22 August 2007

behind these lattice windows

Everyone loves the mysteries of a secret world, locked away in some parallel universe that we often neglect to recognize as our own. We love to hear the whispered stories of shielded lives behind walls and screens. We live for the rush that we get when we learn something previously hidden, accompanied by the soft pattering of our hearts as the realization of having gained a special trust sweeps over our bodies and settles softly in the peaceful parts of our souls. And that is precisely the effect that Lisa See creates when a reader is bold enough to delve into her acclaimed novel: Snow Flower and the Secret Fan.
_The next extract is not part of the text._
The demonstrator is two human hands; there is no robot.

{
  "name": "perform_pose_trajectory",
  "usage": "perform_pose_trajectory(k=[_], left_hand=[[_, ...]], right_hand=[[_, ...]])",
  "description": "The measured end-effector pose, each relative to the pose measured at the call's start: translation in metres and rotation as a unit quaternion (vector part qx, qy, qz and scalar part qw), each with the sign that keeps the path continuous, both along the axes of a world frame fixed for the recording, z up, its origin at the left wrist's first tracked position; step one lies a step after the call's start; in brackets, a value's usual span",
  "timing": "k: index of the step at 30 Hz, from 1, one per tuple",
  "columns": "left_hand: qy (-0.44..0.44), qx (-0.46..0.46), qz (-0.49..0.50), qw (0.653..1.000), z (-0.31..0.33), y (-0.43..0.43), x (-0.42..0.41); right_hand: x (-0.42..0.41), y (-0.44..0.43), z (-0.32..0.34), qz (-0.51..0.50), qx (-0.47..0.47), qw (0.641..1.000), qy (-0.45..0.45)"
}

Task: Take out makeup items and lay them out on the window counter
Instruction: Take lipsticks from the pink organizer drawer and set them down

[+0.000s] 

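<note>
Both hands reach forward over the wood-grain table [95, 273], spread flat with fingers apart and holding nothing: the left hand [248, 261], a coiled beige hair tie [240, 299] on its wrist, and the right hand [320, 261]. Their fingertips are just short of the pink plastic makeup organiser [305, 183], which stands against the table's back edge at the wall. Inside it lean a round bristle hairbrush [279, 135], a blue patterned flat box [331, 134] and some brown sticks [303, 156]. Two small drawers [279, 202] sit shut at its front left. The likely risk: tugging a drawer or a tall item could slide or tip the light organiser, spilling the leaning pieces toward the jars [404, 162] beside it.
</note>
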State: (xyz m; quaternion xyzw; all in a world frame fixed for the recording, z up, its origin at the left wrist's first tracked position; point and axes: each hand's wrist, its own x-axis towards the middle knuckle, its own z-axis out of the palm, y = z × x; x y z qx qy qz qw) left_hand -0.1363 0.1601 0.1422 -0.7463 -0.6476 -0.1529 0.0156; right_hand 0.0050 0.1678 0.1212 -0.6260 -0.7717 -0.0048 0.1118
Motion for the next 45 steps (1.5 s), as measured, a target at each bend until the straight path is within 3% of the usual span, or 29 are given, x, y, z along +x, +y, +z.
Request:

Recounting a lifetime of ardor and emotion, Lily's detailed narrative allows us to enter into a place that shines with a glimpse of paradise that stands guard against the social oppression that makes such a place a necessity. This sacred utopia - in a culture where a woman is worth nothing more than the sons she can bear - is the highly coveted and fiercely protected intimacy between women. Some create small groups of "sworn sisters" within the local community who act as support systems for one another, but even these exhibit loose ties when compared to the bond shared between laotong, "same olds" - a relationship fostered from childhood, formed and revered to be more binding than family or spouse, because it is a relationship of equality and choice in a world functioning on the rules of responsibility and indebtedness.

In an effort to possibly justify or redeem the choices she has made in her life, Lily explores her lifelong journey with Snow Flower, her laotong. Communicating through nu shu - "the only written language in the world to have been created by women exclusively for their own use" - the two young women create for themselves a world of dreams and promises that attempts to shut out their bleak shared realities. As a middle daughter neglected by her family, Lily finds in Snow Flower a genuine human connection as they both plow through life's hardships in search of an affirmation that will establish a self worth innate in their nature as human beings, independent of their bride prices. Lily runs from paradigm to paradigm as she reconciles various manifestations of love in her life: "mother love" that beat her with a stick while she broke the bones in her feet to create the perfect 7 inch "golden lilies" that would ensure her a good marriage; her husband's love, often childish but sincere, that bridges the outside world of the man with the inner sphere of the home; and her laotong love that encourages Lily to recognize and share the deepest most real parts of her self, but also leads to the darkest, most excruciating pains that Lily will carry for the rest of her years.

In this clearly vulnerable account trust, betrayal, and forgiveness, we are called to wonder about the walls of dishonesty and anger we build around ourselves in an attempt to bury our own insecurities, even when faced with the scrutiny of love. How much do we really believe in this idea of unconditional love that Lily expresses in the opening pages? Are we doomed to be daunted by our unwillingness to extend it? Or is the real fault in our inability to trust in its existence and simply receive it? I believe that See, through Lily, documents this life filled with regrets precisely so that we can believe in a life free of them.